Virginia Tech’s Institute for Creativity, Arts, and Technology (ICAT) seeks to further our tradition of innovation in ways that affect not only the arts but the entire learning community. Acquiring funding, building the building, hiring the staff, and opening the doors are important components, but insufficient to realize this vision. Indeed, success will require engaged partners to think and act differently.

Thinking differently must occur in at least two major areas:

  1. Programs: Faculty—across departments, disciplines, and colleges—as well as our professionals responsible for arts and education programs and venues, must develop the habit of thinking constantly about how they can, through technology, simultaneously extend themselves outward and bring the outside in.
  2. Infrastructure: Our IT organizations—both central and unit-based—must develop the habit of thinking specifically in terms of program needs as they plan for and invest in networks, systems, skill sets, processes, and procedures.

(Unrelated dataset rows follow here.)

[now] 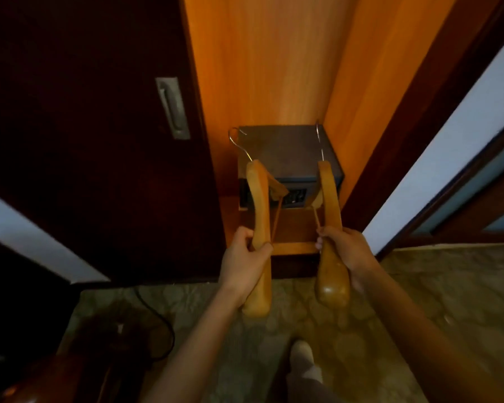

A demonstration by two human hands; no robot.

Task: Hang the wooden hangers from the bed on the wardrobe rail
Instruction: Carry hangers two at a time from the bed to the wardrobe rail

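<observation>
Now I am gripping the left hanger (259,205) and right hanger (329,193), fingers (263,249) curled round their wood, pointing both hooks (239,141) up above the safe (288,146), ready for the rail.

My left hand (243,254) hides the stretch of the left hanger (259,199) under its fingers (245,234), and my right hand (345,251) likewise hides part of the right hanger (329,193). Beyond those fingers the safe's keypad (296,196) is blurred and partly behind both hangers, so I can't read it.

Single head-worn wide-angle view, tilted forward and down, close on the open wardrobe (274,68) at upper centre, floor (419,286) along the bottom.
</observation>
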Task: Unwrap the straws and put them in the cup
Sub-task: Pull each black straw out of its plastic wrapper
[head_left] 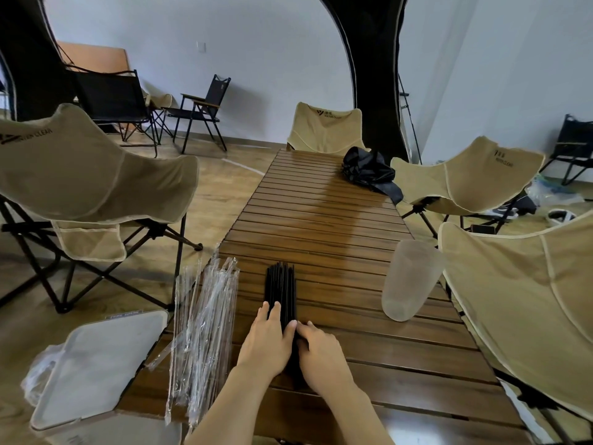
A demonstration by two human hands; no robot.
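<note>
Black thin plastic straws (280, 284) look all unwrapped, bundled flat on brown slatted wooden table (321, 203) between left hand (268, 343), fingers straight and together on them, and right hand (321, 351), fingers bent, grip unclear; clear plastic wrappers (205, 329) piled left, frosted plastic cup (409, 281) empty, loading remains.

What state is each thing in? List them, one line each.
black straws: unwrapped, bundled flat on the table, between both hands.
clear wrappers: piled loose at the table's left edge.
frosted cup: upright, empty.
left hand: fingers straight on the straws.
right hand: pressed against the bundle's right side.
black bag: crumpled, far end.
</note>
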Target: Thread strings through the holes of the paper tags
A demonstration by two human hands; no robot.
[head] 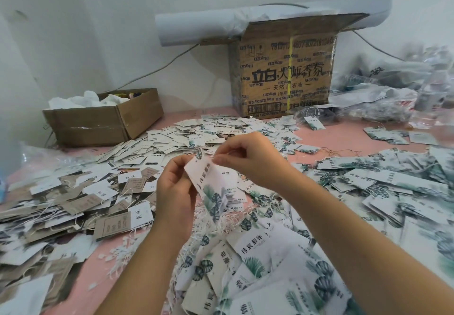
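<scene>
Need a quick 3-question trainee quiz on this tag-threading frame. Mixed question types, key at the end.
1. True or false: the left hand holds a leaf-printed tag.
2. Where does the right hand pinch? A. at the tag's top end. B. at the tag's bottom end. C. on a box flap.
3. What lies across the top of the tall cardboard box?
Key: 1 true; 2 A; 3 a white paper roll.
</scene>
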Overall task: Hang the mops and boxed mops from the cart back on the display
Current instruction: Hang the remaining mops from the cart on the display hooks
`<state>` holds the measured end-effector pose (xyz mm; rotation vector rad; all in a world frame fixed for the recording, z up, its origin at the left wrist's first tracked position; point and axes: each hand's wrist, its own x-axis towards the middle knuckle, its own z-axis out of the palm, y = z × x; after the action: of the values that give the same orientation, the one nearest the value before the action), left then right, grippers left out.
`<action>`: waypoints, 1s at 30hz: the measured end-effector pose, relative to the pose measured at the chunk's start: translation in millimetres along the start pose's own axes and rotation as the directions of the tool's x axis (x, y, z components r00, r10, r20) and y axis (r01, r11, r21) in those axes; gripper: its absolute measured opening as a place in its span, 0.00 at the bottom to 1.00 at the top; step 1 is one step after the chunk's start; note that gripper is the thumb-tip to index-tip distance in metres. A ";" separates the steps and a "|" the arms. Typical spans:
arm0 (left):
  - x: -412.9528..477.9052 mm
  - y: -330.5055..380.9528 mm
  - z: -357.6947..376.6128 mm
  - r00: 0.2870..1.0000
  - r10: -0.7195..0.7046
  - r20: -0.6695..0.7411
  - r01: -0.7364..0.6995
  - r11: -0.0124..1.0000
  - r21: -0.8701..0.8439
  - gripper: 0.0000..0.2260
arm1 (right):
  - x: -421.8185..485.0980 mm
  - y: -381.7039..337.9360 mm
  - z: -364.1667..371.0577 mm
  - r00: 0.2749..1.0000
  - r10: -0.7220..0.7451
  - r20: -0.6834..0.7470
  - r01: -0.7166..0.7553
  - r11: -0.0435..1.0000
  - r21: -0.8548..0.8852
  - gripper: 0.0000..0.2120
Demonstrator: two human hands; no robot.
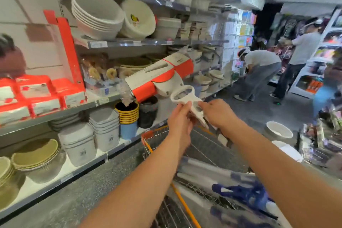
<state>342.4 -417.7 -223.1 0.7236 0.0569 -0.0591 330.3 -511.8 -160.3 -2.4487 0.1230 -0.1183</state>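
I hold a white mop (166, 77) with a red and white cardboard sleeve out in front of me, above the cart (157, 137). Its head points up and left toward the shelves. My left hand (180, 116) and my right hand (217, 113) both grip its white looped handle (185, 94) from either side. More mops with white poles and blue parts (238, 190) lie in the orange wire cart below my arms. Red and white boxed mops (37, 94) lie on the left shelf, and one box stands upright there.
Shelves (103, 102) on the left carry stacked basins, bowls, buckets and plates. Two people (262, 72) stand down the aisle at the right. White bowls (279, 131) sit on the floor by the cart, and more goods crowd the right edge.
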 end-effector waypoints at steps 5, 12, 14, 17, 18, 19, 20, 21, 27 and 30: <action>-22.3 71.0 -8.7 0.991 0.131 -0.014 -0.130 0.991 0.043 0.08 | -18.3 -66.0 10.3 0.992 -0.128 -0.023 0.129 0.990 0.057 0.22; -69.6 187.3 -56.3 0.952 0.293 -0.086 -0.282 0.952 0.121 0.16 | -62.7 -174.2 56.7 0.962 -0.264 -0.065 0.272 0.930 0.248 0.16; -90.5 225.4 -71.8 0.932 0.352 -0.090 -0.335 0.928 0.162 0.15 | -79.2 -207.6 74.8 0.946 -0.317 -0.071 0.323 0.894 0.310 0.17; -125.8 282.0 -96.8 0.888 0.456 -0.055 -0.428 0.865 0.264 0.09 | -108.8 -260.7 102.2 0.921 -0.373 -0.112 0.384 0.825 0.415 0.21; -138.9 299.4 -105.0 0.871 0.489 -0.043 -0.456 0.839 0.296 0.09 | -119.5 -277.7 111.3 0.915 -0.384 -0.123 0.397 0.805 0.440 0.22; -152.4 316.5 -112.4 0.856 0.516 -0.039 -0.478 0.818 0.320 0.10 | -130.4 -294.7 120.8 0.910 -0.395 -0.126 0.407 0.791 0.457 0.22; -165.3 333.2 -119.4 0.839 0.542 -0.040 -0.498 0.797 0.341 0.11 | -140.5 -310.9 130.1 0.904 -0.408 -0.128 0.419 0.783 0.460 0.21; -176.8 348.8 -126.4 0.822 0.568 -0.050 -0.515 0.777 0.360 0.12 | -150.2 -326.5 139.0 0.895 -0.427 -0.132 0.438 0.776 0.453 0.20; -231.6 433.7 -151.3 0.706 0.707 -0.042 -0.570 0.602 0.559 0.13 | -197.3 -410.5 169.0 0.821 -0.534 -0.201 0.550 0.649 0.526 0.20; -246.6 467.8 -155.1 0.651 0.758 -0.043 -0.565 0.521 0.640 0.16 | -207.8 -446.4 175.5 0.801 -0.557 -0.218 0.567 0.592 0.573 0.19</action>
<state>126.2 43.5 -12.7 1.3354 0.0636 0.8557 170.8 -33.6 -22.0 -1.7307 -0.6192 -0.3937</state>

Acting differently requires proactive collaborations between programs and infrastructure.

Eric Whitacre’s virtual choir furnishes a particularly beautiful and moving example of what this integrative vision can inspire:






Many challenges await us as we move to realize this vision. Here are a few:

  • We must identify technologies that will promote self-efficacy and self-sufficiency among our learners.
  • We must seek new funding mechanisms/sources to support a new breed of artist-technologist who needs not only traditional arts support but also the complex and expensive technologies that are typical of, for example, a college of engineering.
  • Site licenses for software must be more widely shared. Some specialized software will need to be centrally funded, not simply bought with specific grant revenue.
  • Although it is counterintuitive to say so, specialized needs may be useful benchmarks for designing enterprise systems. For example, an eportfolio system that interoperates with a robust digital repository for new media creations would be able to serve both document-driven and new-media-based paradigms for storing, aggregating, and presenting student work.
  • Many new-media needs can be met by creative participation in open-source communities and solutions. Such participation can leverage immense in-house intellectual capital (faculty and students) to develop/fork such solutions to better suit University’s specific needs. Such an approach may also serve as a foundation for commercialization/licensing.
  • Artist-technologists occupy an interesting and challenging hybrid space. Such artists work in emerging technologies, but are also committed to producing art of enduring importance, as well as to developing virtuosities using newfound artifacts. Their predicament offers a specific and intensive demonstration of a dilemma common to all learning communities. Careful attention to the artist-technologist’s dilemmas in this regard can be instructive not only for devising richer support structures for those artists but also for thinking about change and endurance at the macro-level of curriculum, mission, and resource allocation.
  • The profession of “artist-technologist” is not yet widely recognized in academia and as such it is currently not optimally supported or understood. Consequently, such professionals often have to resort to writing grants solely for the purpose of maintaining their teaching infrastructure (commonly artist grants that are often limited in scope/size) which can have a considerable impact on their creativity and consequently their tenure prospects.  The VT2020 vision should be mindful of the need for more institutional support in basic operating infrastructure for the artist-technologist.